Contro l´influenza A «vaccinatevi, vaccinatevi, vaccinatevi». Per tre buoni motivi, quelli che ieri in una mega-conferenza stampa convocata dall´assessore Giovanni Bissoni hanno spiegato la virologa Maria Paola Landini e il pediatra professor Paolo Paolucci, venuto apposta dal Policlinico di Modena: «Con il passare del tempo, chi viene colpito dal virus ha sintomi più gravi e c´è il rischio di una mutazione se la popolazione dove si diffonde il virus è molto ampia». La professoressa Landini ha lanciato il terzo allarme: «Se non si limita la pandemia, il virus si può ricombinare con altri virus», anche se «per ora non c´è nessun elemento per dire che stia mutando». Se lo scopo era quello di informare e anche un po´ di spaventare a fin di bene, è stato raggiunto. Poi c´è una quarta buona ragione per vaccinarsi: il forte impatto sociale di una grande massa di ammalati. E una quinta: «Il vaccino è sicuro per tutti».

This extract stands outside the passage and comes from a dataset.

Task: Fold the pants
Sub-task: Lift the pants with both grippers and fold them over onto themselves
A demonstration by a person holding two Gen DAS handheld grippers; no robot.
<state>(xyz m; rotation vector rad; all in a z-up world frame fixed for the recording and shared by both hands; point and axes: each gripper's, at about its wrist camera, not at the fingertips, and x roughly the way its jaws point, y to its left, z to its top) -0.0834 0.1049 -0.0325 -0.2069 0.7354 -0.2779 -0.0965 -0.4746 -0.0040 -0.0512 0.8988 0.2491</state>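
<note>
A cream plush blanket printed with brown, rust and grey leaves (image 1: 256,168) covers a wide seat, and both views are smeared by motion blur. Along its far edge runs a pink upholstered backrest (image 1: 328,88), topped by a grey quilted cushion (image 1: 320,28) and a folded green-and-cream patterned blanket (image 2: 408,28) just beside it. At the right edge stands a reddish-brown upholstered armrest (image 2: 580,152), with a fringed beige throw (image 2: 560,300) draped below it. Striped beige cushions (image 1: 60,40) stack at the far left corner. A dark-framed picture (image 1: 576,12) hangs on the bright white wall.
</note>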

Detto questo, bisogna intanto risistemare la comunicazione sui «medici obiettori». L´assessore Bissoni: «L´obiezione di coscienza non esiste, anche i medici che non praticano il vaccino sui pazienti, aderiscono però alla campagna». E inoltre: «I medici possono avere le loro posizioni sul vaccino, ma sarebbe bene che non ingenerassero ulteriore confusione, attenendosi alle indicazioni dell´Oms e dell´Istituto superiore di Sanità». Un messaggio, però, finora non troppo chiaro per i cittadini: se un paziente vede che il suo medico non vaccina, può pensare che vaccinarsi non serva. La Regione cercherà di migliorare il messaggio, forse metterà avvisi in tutti gli studi medici. Il dottor Stefano Zingoni della Fimmg ha ribadito che «se il 50 per cento dei medici non vaccina i propri pazienti è solo per questioni pratiche: abbiamo anche altre malattie da curare e pratichiamo già la vaccinazione stagionale».
Per ora, in Emilia Romagna sono state vaccinate circa 40 mila persone. I malati sono stati circa 80 mila nell´ultima settimana – contro i 54 mila della settimana precedente – e quindi in tutta la regione si stima che si siano ammalate dall´inizio della pandemia quasi 200 mila persone (circa 40 mila a Bologna e provincia), anche se forse non proprio tutte di influenza A. «Sta partendo il grosso della vaccinazione – dice Bissoni – per i pazienti a rischio». Somministrato il siero già ad un 25 per cento dei bambini con altre patologie, ma solo al 3 per cento di una categoria molto a rischio, le donne gravide.